* **WORK REQUEST**: If a line of the data below holds the word "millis", list it.

* **INFORMATION SHOWN**:

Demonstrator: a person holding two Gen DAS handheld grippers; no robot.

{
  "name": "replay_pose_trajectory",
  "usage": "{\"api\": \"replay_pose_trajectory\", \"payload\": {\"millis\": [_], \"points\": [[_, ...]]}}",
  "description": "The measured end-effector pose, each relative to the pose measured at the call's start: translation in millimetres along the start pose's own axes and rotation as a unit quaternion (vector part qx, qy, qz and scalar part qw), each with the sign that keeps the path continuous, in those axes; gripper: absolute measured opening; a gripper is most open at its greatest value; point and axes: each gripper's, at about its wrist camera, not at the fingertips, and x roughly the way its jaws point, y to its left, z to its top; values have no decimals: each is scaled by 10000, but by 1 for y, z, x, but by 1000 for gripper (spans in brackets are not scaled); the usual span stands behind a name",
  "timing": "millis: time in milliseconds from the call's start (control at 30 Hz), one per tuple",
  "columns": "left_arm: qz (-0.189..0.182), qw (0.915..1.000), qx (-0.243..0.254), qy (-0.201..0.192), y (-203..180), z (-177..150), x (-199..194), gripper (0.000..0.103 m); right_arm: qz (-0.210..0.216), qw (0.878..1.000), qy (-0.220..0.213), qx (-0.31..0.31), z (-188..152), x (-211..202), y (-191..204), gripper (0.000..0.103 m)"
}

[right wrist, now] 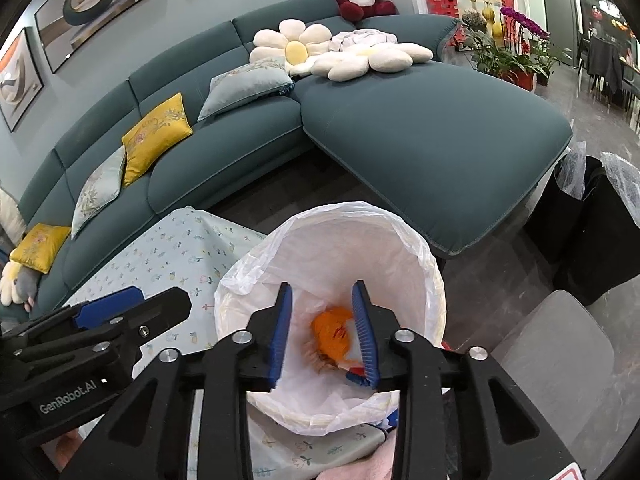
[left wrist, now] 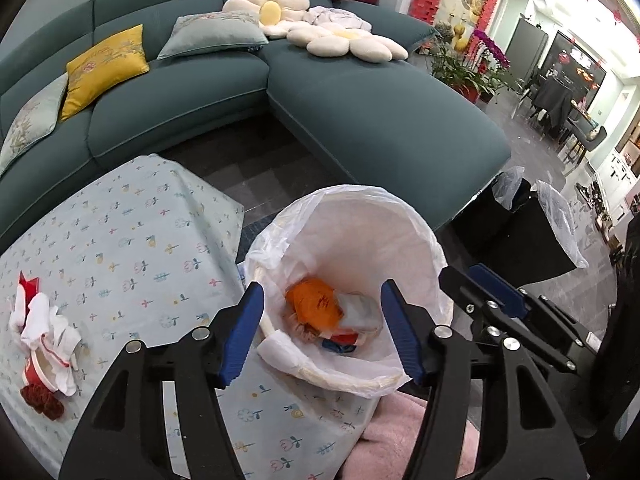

* **SOLUTION TO THIS PROBLEM**:
  "usage": "{\"api\": \"replay_pose_trajectory\", \"payload\": {\"millis\": [_], \"points\": [[_, ...]]}}",
  "timing": "millis: time in milliseconds from the call's start (control at 30 Hz), one per tuple",

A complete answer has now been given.